28 Kasım 2014 Cuma

*INTERSTELLAR*



Bir yıldır Interstellar filmini bekliyordum. Beklentiye girmiştim. Konusu beni alakadar ediyordu az buz. Garip bir çocukluğum vardı. Aklımın almadığı onlu yaşlarımın başında Bilim ve Teknik dergisini çok okurdum. İçinde bilmediğim bir çok terimler geçiyordu. Astrofizik, kuantum mekaniği, nanoteknoloji, laboratuvarlar, enstitüler vesaire.. Bunlar neydi? Neden vardılar ki? Bunların karmaşıklığını daha çözememişken üniversite tercihimi alakasız bir mühendislik dalında kullanmam ve okulumun sonuna yaklaşırken bilimle alakalı bir şeylere dahil olmanın, malzemenin derinliklerine dalmanın güzelliğini yeni yaşıyorum. Daha bugün malzeme laboratuvarında minicik bir parça ürettik, ne olduğunu boşverin. Masamın ucunda duruyor şu an, bana bakıyor.
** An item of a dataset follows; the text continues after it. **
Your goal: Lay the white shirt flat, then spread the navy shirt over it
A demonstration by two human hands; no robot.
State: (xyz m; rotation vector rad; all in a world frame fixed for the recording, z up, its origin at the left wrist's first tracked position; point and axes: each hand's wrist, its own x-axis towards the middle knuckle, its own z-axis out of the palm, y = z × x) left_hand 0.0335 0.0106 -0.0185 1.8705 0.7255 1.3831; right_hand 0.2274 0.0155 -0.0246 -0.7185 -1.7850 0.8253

Christopher Nolan en çok sevdiğim daha doğrusu senarist bakımından belki de en etkilendiğim adamdır. Memento, The Prestige, Inception ve yetmez gibi çocukluğumuzun karakterlerinden Batman'i bize kavuşturan adam.
Filmi beklerken güzel olup olmaması umurumda değildi, kurgusunun farklı olacağını biliyordum. Bu filmin kurgusu çok eskiye dayanıyor gerçi. Başta Steven Spielberg'ün ellerine emanetti oda güzel şeyler çıkarırdı elbet ama Nolan kardeşlerin daha farklı olacağı aşikardı.
Ben bu film üzerine analiz yapmak yahut spoiler vermek istemiyorum. İçinde bir ton mantık hatası, kopukluklar mağlumunuz zaten ama adı üstünde 'bilim kurgu' filmi. İçinde belli gerçeklik olma hayali ise beni mutlu ediyor.
Bu film uzay temasından ibaret değil. Evlat, baba, mesleğini bırakıp hayatın zorluğuna düşen insanlar, dünyanın sona doğru yaklaşması ve gideceğini kabullenmemek, geleceğinin belirsizliğinin verdiği acıyı gösteriyor. Duygusal yönden beni etkiledi kesinlikle. Düşünmeme sevk etti.
Filmin müziklerini -artık tek tabanca kanka oldular zaten- Hans Zimmer yaptı. Fimden sonra anlamsızca  saatlerce soundtracklerini dinledim filmin. İçinde ne söz var ne
de bir mesaj. Mesajı film verdi zaten üzerine sözü ekleyip yürümek size kalmış dostlarım.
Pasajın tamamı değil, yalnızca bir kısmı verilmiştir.